In Re EarthFirst Canada Inc., Justice Romaine had to consider establishing a “hardship fund” that would be used to allow EarthFirst Canada Inc. (“EarthFirst”) to pay pre-filing obligations owing to certain suppliers and contractors operating in a remote community where EarthFirst is developing a wind farm project.
EarthFirst is a publicly traded developer of renewable wind energy in Canada and is operating under the protection of an Initial Order granted under the CCAA. EarthFirst has several projects under development, in particular, a project located at Dokie Ridge in northeast British Columbia. The Dokie Ridge development involved a number of suppliers and contractors whose viability was considerably dependent on this development. Some suppliers and creditors faced immediate financial difficulties, including the inability to fund payroll and purchase critical supplies to continue operations. EarthFirst noted that while a CCAA stay of proceedings affected many creditors, the proposed recipients of the hardship fund in this isolated community are particularly vulnerable and at risk. If some relief was not readily available to these suppliers and contractors, these local operations potentially faced bankruptcy.
EarthFirst proposed the establishment of a fund of $1,500,000.00 to be dispersed in payment of some of its pre-filing claims of suppliers and contractors who were in significant financial difficulty.

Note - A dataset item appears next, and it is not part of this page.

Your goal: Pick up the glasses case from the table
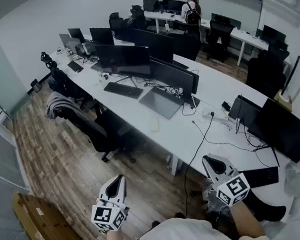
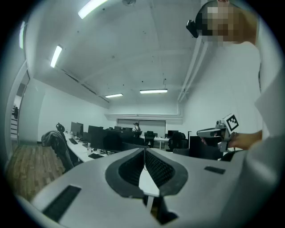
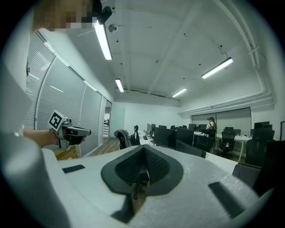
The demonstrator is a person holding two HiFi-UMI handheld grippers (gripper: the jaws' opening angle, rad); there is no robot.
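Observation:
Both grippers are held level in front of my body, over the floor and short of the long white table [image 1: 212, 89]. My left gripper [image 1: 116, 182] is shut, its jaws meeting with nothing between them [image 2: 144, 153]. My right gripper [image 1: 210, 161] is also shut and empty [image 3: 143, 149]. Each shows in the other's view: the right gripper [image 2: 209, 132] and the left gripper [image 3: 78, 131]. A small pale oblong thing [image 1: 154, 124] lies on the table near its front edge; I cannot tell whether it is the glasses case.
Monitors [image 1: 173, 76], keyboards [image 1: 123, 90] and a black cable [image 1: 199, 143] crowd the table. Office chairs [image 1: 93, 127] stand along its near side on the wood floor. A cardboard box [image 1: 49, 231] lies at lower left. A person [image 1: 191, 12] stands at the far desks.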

The proposal was supported by the Monitor.
Justice Romaine was satisfied that the payment of these case specific pre-filing debts in a limited amount was fair and reasonable in the circumstances and in accordance with the purpose and objectives of the CCAA. In her decision, Justice Romaine considered the Monitor’s observation that the payments are likely necessary in order to preserve the opportunity to complete the Dokie Project and the option of continuing its development for the benefit of all creditors.